La seconda lezione è quindi che la difesa aerea e missilistica è stata vitale per lo sforzo difensivo del Paese, e lo sarebbe per qualsiasi Paese europeo in uno scenario di conflitto con la Russia. Innanzitutto, per negare la superiorità aerea all’avversario e poi per proteggere le infrastrutture critiche in quanto probabile centro di gravità della campagna aerea nemica. La Nato IAMD e il contributo italiano ad essa valgono il prezzo degli investimenti in capacità adeguate, avanzate e stratificate- comprese le operazioni nello spettro elettromagnetico. Allo stesso tempo, i Paesi Nato devono investire nel potere aereo per superare la IAMD avversaria e colpire obiettivi in territorio russo. Questa è giustamente una priorità per l’Alleanza atlantica, perché i vincoli specifici che l’Ucraina aveva nel non attaccare oltre i propri confini non si applicherebbero in un conflitto Nato-Russia. Il modo migliore per proteggere le infrastrutture e la popolazione in Europa non è distruggere le “frecce” del potere aereo russo quando ti cadono addosso – missili, bombe e droni –, ma gli “archi” in termini di aerei, sistemi missilistici, aeroporti, centri di comando e controllo, logistica e fabbriche: e questo richiede agli alleati di superare le difese aeree di Mosca.

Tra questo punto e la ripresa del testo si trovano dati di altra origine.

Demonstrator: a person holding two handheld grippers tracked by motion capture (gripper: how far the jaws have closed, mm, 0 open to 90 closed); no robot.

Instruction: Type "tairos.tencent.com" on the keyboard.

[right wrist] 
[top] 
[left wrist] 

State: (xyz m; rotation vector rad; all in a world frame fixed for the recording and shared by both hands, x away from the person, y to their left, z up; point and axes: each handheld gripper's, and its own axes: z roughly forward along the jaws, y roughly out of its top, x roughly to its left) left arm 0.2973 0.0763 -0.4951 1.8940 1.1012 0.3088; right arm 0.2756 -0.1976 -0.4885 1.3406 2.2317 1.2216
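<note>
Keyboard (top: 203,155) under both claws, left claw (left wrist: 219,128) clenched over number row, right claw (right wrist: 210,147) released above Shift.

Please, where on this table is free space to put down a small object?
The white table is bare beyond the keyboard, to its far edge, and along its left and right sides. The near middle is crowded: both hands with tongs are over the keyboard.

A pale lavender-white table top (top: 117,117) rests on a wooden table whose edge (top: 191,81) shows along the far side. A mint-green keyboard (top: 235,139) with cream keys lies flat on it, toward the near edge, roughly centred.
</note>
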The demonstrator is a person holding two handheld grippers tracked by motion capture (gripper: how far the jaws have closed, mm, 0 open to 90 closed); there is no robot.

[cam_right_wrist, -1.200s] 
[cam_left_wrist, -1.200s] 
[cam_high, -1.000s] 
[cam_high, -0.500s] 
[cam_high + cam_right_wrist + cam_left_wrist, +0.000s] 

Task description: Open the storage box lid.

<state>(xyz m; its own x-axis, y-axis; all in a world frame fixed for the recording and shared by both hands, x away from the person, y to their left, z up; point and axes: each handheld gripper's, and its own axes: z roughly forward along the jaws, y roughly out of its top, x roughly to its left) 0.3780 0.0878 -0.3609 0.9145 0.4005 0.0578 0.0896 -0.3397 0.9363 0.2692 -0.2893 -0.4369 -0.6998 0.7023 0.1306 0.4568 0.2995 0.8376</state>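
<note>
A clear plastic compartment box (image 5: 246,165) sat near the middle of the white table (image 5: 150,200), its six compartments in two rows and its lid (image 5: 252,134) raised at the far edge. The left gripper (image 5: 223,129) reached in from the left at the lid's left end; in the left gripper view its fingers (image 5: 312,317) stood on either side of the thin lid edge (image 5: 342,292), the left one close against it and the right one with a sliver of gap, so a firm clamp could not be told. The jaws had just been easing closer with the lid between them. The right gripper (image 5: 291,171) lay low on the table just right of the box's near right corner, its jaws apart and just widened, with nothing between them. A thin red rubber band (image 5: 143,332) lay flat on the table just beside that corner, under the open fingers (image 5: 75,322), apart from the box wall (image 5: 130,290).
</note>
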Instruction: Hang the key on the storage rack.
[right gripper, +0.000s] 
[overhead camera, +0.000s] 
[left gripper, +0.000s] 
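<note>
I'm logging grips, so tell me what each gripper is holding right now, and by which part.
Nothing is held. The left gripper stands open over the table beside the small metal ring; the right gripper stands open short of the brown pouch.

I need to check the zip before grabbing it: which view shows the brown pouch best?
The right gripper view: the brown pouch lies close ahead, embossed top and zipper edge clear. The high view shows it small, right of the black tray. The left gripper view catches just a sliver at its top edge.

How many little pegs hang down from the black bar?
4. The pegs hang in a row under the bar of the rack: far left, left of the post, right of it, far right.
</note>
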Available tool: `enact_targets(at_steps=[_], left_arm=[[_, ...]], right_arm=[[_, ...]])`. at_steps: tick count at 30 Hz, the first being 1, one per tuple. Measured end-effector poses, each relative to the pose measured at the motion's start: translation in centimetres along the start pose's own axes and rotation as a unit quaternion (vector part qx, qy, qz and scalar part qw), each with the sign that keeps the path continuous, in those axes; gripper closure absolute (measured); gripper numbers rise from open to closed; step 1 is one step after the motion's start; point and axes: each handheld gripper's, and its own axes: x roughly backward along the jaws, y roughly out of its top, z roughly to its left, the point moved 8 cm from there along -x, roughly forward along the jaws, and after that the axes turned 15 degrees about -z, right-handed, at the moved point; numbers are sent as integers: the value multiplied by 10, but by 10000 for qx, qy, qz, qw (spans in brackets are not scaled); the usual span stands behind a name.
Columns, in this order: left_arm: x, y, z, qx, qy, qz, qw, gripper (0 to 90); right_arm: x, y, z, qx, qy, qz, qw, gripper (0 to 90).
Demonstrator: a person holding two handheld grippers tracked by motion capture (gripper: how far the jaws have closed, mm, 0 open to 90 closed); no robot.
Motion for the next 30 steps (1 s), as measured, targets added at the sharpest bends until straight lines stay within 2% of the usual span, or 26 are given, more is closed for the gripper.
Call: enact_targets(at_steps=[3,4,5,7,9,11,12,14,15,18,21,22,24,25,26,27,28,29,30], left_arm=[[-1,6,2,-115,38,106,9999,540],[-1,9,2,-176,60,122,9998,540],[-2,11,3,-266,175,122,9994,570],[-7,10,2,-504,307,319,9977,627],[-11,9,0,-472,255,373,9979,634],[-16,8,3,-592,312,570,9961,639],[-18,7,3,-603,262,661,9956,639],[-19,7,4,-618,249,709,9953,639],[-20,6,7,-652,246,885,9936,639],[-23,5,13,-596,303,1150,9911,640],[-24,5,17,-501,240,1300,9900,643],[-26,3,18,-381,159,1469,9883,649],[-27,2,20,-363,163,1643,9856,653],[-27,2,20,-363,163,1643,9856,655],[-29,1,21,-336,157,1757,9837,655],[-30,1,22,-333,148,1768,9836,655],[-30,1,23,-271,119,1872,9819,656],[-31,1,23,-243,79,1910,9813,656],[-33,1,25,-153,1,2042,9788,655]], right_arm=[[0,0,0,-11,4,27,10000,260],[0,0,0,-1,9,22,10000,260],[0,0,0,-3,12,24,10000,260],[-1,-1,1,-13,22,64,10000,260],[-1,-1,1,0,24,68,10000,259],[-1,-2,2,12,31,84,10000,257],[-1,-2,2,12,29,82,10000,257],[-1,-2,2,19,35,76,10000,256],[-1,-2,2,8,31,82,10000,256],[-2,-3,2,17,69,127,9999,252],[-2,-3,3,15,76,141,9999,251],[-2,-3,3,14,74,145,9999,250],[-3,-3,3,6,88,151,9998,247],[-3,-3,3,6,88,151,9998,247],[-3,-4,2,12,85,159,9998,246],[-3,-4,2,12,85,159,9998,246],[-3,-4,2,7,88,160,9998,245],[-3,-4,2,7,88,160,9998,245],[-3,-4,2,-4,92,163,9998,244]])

Ultimo, ma non per importanza, vi è l’uso massiccio di una varietà di droni, non solo per sorveglianza e ricognizione ma per attacco al suolo, da parte prima ucraina o poi russa. La lezione da trarne è che la combinazione di assetti con e senza equipaggio moltiplica in modo significativo l’impatto delle campagne aeree, a livello tattico e operativo. Si registra quindi una forte spinta a livello mondiale per produrre droni armati di diverse dimensioni, costi e prestazioni da integrare in operazioni aeree, terrestri e navali. In Italia c’è ancora molto lavoro da fare per acquisire e integrare efficacemente i droni armati nelle forze armate, e per investire in futuri velivoli da combattimento senza equipaggio.
Questo articolo anticipa un capitolo dello studio IAI che sarà presentato in una conferenza pubblica a Roma il prossimo 20 febbraio.